# [PROMPT]
Give back every entry exactly; drop the pictures.

(DATA UNDER STUDY Opens)

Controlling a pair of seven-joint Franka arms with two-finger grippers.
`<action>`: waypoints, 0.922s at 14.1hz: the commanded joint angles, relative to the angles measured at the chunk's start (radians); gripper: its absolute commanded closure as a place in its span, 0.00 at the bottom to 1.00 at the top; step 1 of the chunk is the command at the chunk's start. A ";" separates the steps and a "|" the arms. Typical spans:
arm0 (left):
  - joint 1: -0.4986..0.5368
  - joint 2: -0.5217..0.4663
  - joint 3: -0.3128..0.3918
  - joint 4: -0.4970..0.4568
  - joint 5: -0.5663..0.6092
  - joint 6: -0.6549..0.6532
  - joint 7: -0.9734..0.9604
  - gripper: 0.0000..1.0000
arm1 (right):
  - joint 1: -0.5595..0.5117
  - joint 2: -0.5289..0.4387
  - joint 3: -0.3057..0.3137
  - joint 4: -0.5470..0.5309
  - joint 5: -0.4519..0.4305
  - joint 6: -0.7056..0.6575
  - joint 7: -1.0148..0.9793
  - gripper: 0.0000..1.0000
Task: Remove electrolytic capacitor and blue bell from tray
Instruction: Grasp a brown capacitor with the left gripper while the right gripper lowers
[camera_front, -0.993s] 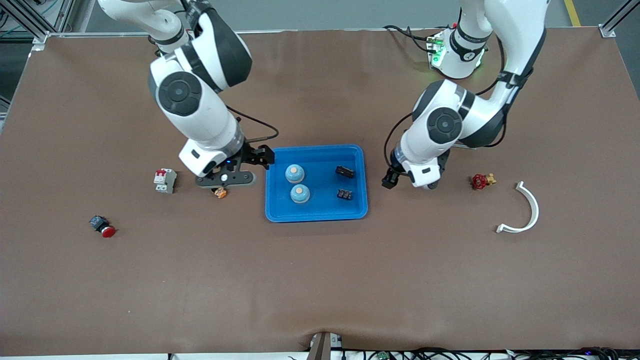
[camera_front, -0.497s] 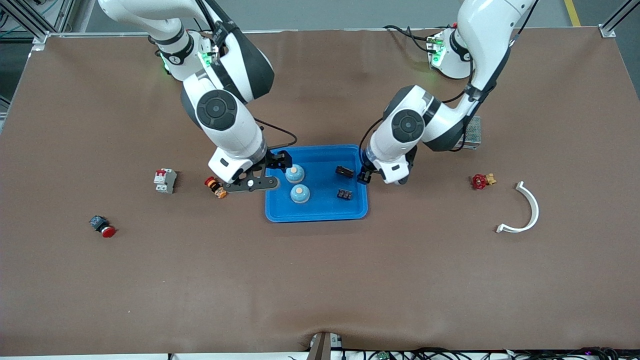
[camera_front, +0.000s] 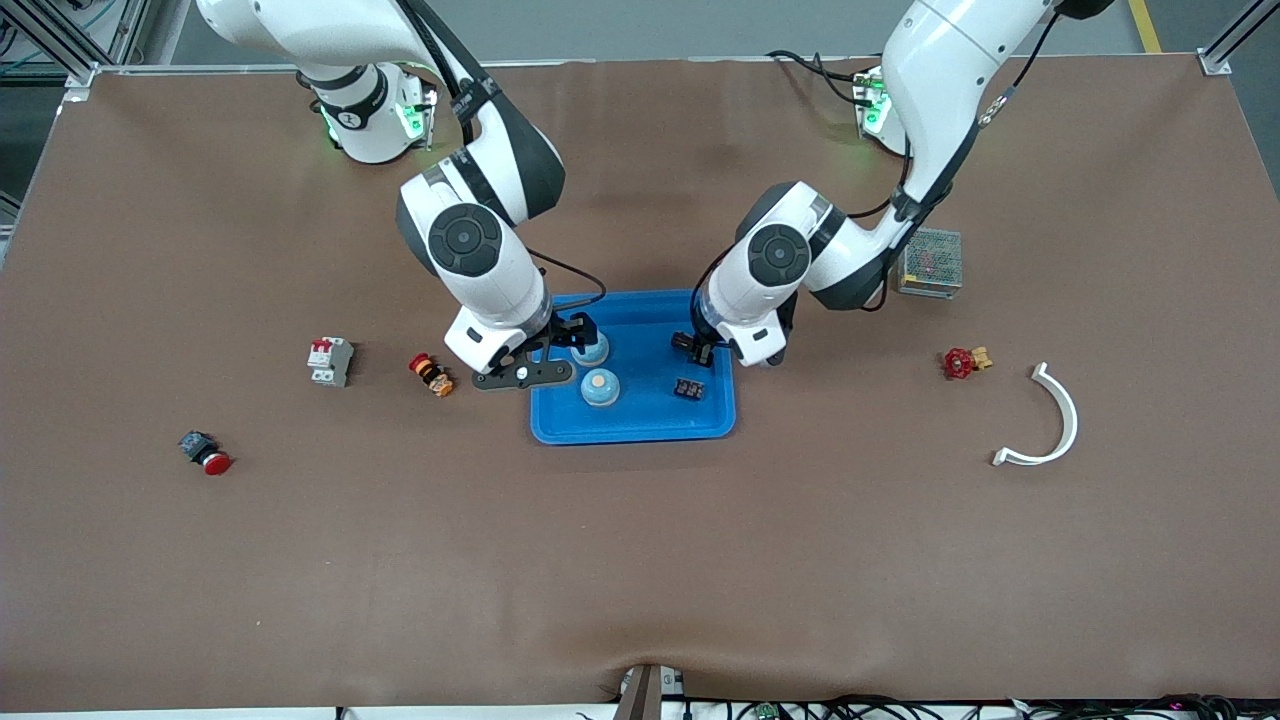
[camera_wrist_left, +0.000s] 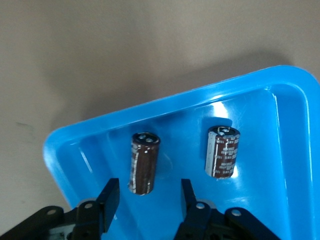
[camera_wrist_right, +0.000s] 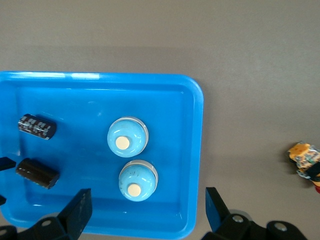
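A blue tray (camera_front: 633, 428) in the middle of the table holds two light-blue bells and two dark capacitors. My right gripper (camera_front: 575, 335) hangs open over the bell (camera_front: 593, 349) that lies farther from the front camera. In the right wrist view that bell (camera_wrist_right: 138, 180) sits just ahead of the wide-open right gripper (camera_wrist_right: 147, 212). My left gripper (camera_front: 692, 348) is over the farther capacitor (camera_wrist_left: 144, 162). The left gripper (camera_wrist_left: 148, 200) is open, with the capacitor just past its fingertips and nothing between them. The other bell (camera_front: 599, 387) and the other capacitor (camera_front: 688, 388) lie nearer the front camera.
Toward the right arm's end lie an orange push button (camera_front: 431, 374), a circuit breaker (camera_front: 330, 361) and a red button (camera_front: 205, 452). Toward the left arm's end are a metal mesh box (camera_front: 930, 262), a red valve (camera_front: 963, 362) and a white curved piece (camera_front: 1050, 420).
Both arms have swung in from beside the tray to over it. The left gripper's fingers have drawn closer together; the right gripper has stayed wide open.
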 joint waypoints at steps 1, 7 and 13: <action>-0.032 0.072 0.008 0.031 0.071 0.038 -0.074 0.43 | 0.037 -0.018 -0.011 -0.055 -0.005 0.053 0.051 0.00; -0.042 0.119 0.009 0.039 0.114 0.069 -0.116 0.50 | 0.079 -0.015 -0.012 -0.089 -0.009 0.090 0.087 0.00; -0.044 0.082 0.015 0.045 0.218 0.051 -0.116 1.00 | 0.083 -0.013 -0.012 -0.170 -0.014 0.203 0.087 0.00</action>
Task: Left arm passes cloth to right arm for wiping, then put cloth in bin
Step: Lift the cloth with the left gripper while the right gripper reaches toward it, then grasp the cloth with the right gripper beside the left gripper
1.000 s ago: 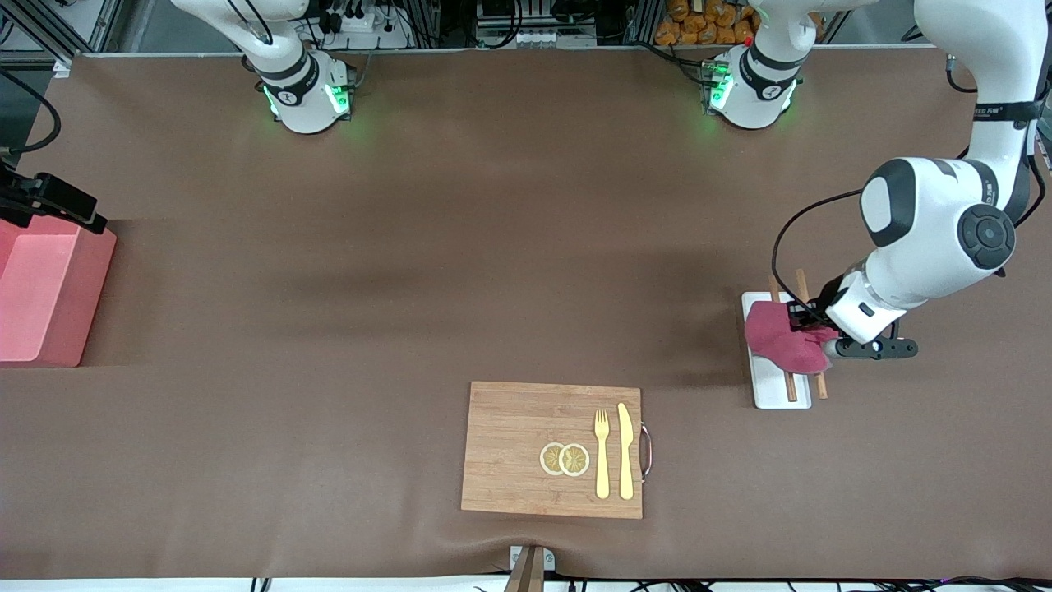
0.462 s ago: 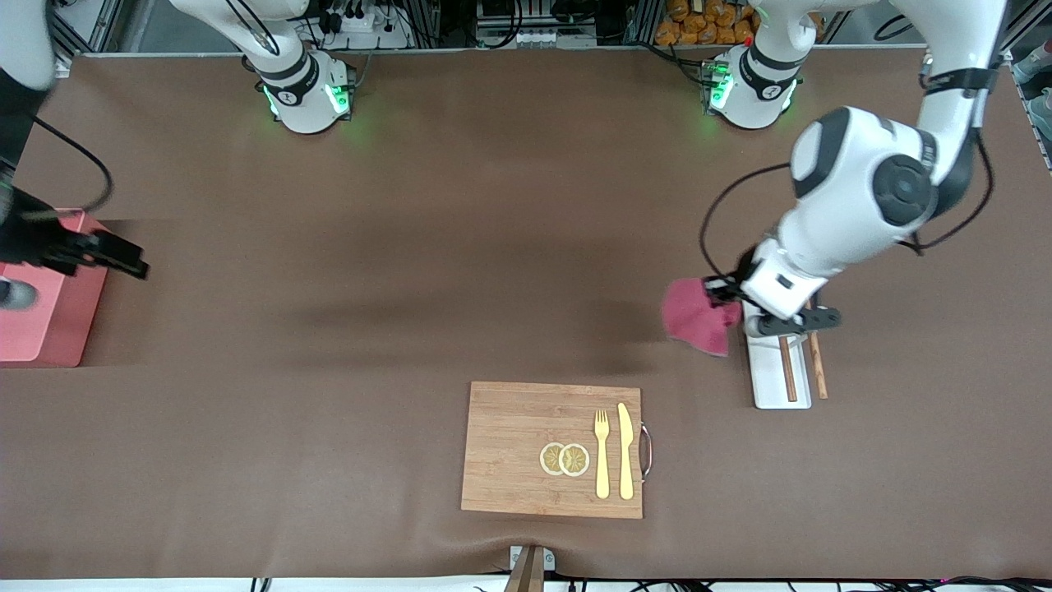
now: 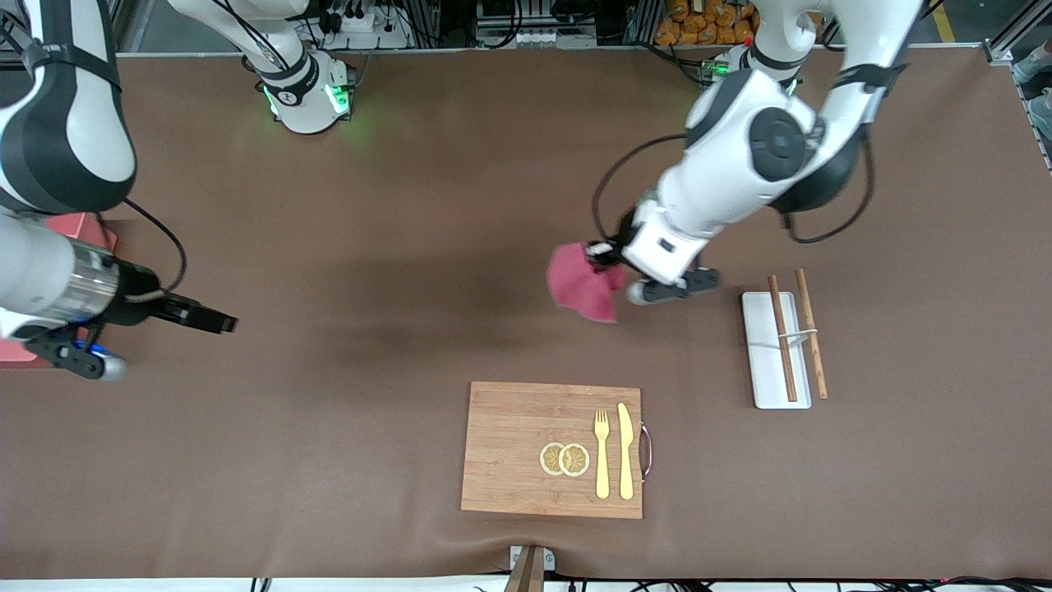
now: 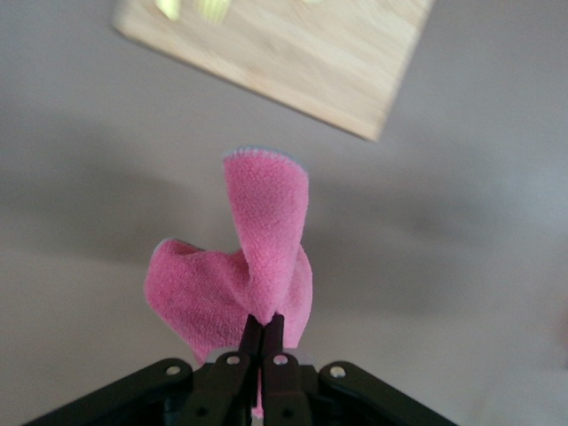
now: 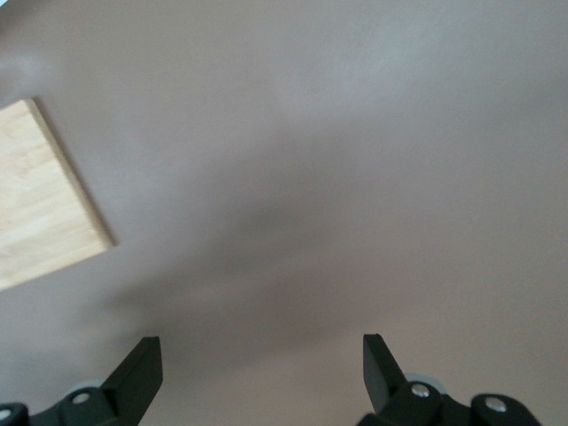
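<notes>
Left pincer (image 4: 263, 330) clamped on dangling cloth (image 4: 238, 271)

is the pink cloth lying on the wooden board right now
No, the cloth hangs in the air from the left gripper, over bare table and clear of the wooden board.

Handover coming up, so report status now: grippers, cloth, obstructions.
Left gripper shut on cloth, airborne over bare table. Right gripper open, empty, near bin. Nothing between them.
</notes>
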`<state>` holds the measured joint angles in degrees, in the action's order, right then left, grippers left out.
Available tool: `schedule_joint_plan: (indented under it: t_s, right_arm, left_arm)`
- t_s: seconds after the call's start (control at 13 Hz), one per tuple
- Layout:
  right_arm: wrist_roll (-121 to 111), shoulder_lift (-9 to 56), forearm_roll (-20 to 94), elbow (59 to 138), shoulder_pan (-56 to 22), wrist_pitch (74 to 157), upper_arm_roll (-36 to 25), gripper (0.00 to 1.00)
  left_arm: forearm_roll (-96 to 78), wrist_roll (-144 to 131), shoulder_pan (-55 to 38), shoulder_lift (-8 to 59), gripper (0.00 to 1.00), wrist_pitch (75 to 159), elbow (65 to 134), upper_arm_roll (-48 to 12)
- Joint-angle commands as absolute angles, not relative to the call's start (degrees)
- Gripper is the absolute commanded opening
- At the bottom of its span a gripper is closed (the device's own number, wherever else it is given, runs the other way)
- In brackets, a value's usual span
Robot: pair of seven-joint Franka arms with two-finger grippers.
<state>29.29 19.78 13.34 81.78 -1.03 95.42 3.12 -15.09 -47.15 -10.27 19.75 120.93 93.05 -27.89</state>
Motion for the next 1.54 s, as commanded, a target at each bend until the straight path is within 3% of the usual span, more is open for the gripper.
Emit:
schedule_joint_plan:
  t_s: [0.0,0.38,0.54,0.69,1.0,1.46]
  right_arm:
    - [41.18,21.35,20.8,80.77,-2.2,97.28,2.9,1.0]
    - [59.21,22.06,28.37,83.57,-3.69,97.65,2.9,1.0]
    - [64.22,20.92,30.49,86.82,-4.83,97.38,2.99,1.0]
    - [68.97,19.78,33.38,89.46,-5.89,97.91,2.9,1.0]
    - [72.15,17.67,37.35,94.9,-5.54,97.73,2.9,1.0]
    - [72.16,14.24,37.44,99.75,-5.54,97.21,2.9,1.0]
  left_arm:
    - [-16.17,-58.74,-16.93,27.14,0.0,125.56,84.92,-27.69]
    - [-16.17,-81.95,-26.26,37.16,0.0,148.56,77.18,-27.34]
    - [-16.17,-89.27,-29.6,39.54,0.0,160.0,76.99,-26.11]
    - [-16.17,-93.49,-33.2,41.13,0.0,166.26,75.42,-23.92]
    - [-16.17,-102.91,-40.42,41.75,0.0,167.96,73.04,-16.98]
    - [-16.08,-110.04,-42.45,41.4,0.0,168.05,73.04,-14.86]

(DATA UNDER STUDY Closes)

# [EXERCISE OUTPUT]
Controlling a pair of seven-joint Franka arms with two-finger grippers.
`<action>`: waypoints, 0.922s at 14.1hz: the commanded joint angles, relative to the angles measured at the chunk's start (radians); gripper: its absolute commanded closure as a place in its span, 0.00 at the bottom to 1.00 at the top; step 1 of the chunk is the command at the chunk's start. A ";" separates the steps and a "|" the arms. Typical spans:
arm0 (left):
  - joint 1: -0.4986..0.5368
  - joint 2: -0.5217..0.4663
  - joint 3: -0.3128..0.3918
  - joint 4: -0.4970..0.4568
  - joint 5: -0.5663..0.6092
  - joint 6: -0.6549..0.6532
  - joint 7: -0.9734..0.9604
  - gripper: 0.0000..1.0000
arm1 (right):
  - joint 1: -0.5595..0.5117
  - joint 2: -0.5289..0.4387
  - joint 3: -0.3057..0.3137
  - joint 4: -0.5470..0.5309
  - joint 5: -0.4519..0.4305
  - joint 6: -0.7056..0.6575
  - joint 7: -1.0148..0.9793
  - gripper: 0.0000..1.0000
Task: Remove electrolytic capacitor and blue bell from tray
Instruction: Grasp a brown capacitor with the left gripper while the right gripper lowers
[camera_front, -0.993s] 
[camera_front, -0.497s] 
[camera_front, +0.000s] 
[camera_wrist_left, +0.000s] 
[camera_wrist_right, +0.000s] 
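A blue tray (camera_front: 633, 428) in the middle of the table holds two light-blue bells and two dark capacitors. My right gripper (camera_front: 575, 335) hangs open over the bell (camera_front: 593, 349) that lies farther from the front camera. In the right wrist view that bell (camera_wrist_right: 138, 180) sits just ahead of the wide-open right gripper (camera_wrist_right: 147, 212). My left gripper (camera_front: 692, 348) is over the farther capacitor (camera_wrist_left: 144, 162). The left gripper (camera_wrist_left: 148, 200) is open, with the capacitor just past its fingertips and nothing between them. The other bell (camera_front: 599, 387) and the other capacitor (camera_front: 688, 388) lie nearer the front camera.
Toward the right arm's end lie an orange push button (camera_front: 431, 374), a circuit breaker (camera_front: 330, 361) and a red button (camera_front: 205, 452). Toward the left arm's end are a metal mesh box (camera_front: 930, 262), a red valve (camera_front: 963, 362) and a white curved piece (camera_front: 1050, 420).
Both arms have swung in from beside the tray to over it. The left gripper's fingers have drawn closer together; the right gripper has stayed wide open.
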 joint waypoints at steps 1, 7 and 13: <action>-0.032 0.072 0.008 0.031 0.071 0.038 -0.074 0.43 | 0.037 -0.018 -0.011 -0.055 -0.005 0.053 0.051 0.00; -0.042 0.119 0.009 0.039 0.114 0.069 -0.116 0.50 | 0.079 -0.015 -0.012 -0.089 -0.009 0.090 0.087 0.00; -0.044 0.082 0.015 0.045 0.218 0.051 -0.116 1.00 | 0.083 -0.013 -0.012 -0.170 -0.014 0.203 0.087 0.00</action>
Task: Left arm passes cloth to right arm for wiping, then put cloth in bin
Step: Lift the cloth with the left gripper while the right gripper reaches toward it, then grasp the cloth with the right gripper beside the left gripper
1.000 s ago: 
0.462 s ago: 
now: 
now: 
now: 
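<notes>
Left pincer (image 4: 263, 330) clamped on dangling cloth (image 4: 238, 271)

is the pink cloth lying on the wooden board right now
No, the cloth hangs in the air from the left gripper, over bare table and clear of the wooden board.

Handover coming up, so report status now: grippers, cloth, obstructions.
Left gripper shut on cloth, airborne over bare table. Right gripper open, empty, near bin. Nothing between them.
</notes>
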`<state>` holds the measured joint angles in degrees, in the action's order, right then left, grippers left out.
Available tool: `schedule_joint_plan: (indented under it: t_s, right_arm, left_arm)`
- t_s: seconds after the call's start (control at 13 Hz), one per tuple
- Layout:
  right_arm: wrist_roll (-121 to 111), shoulder_lift (-9 to 56), forearm_roll (-20 to 94), elbow (59 to 138), shoulder_pan (-56 to 22), wrist_pitch (74 to 157), upper_arm_roll (-36 to 25), gripper (0.00 to 1.00)
  left_arm: forearm_roll (-96 to 78), wrist_roll (-144 to 131), shoulder_pan (-55 to 38), shoulder_lift (-8 to 59), gripper (0.00 to 1.00), wrist_pitch (75 to 159), elbow (65 to 134), upper_arm_roll (-48 to 12)
- Joint-angle commands as absolute angles, not relative to the call's start (degrees)
- Gripper is the absolute commanded opening
- At the bottom of its span a gripper is closed (the device's own number, wherever else it is given, runs the other way)
- In brackets, a value's usual span
Robot: pair of seven-joint Franka arms with two-finger grippers.
<state>29.29 19.78 13.34 81.78 -1.03 95.42 3.12 -15.09 -47.15 -10.27 19.75 120.93 93.05 -27.89</state>
Motion for the next 1.54 s, as commanded, a target at each bend until the straight path is within 3% of the usual span, more is open for the gripper.
Emit:
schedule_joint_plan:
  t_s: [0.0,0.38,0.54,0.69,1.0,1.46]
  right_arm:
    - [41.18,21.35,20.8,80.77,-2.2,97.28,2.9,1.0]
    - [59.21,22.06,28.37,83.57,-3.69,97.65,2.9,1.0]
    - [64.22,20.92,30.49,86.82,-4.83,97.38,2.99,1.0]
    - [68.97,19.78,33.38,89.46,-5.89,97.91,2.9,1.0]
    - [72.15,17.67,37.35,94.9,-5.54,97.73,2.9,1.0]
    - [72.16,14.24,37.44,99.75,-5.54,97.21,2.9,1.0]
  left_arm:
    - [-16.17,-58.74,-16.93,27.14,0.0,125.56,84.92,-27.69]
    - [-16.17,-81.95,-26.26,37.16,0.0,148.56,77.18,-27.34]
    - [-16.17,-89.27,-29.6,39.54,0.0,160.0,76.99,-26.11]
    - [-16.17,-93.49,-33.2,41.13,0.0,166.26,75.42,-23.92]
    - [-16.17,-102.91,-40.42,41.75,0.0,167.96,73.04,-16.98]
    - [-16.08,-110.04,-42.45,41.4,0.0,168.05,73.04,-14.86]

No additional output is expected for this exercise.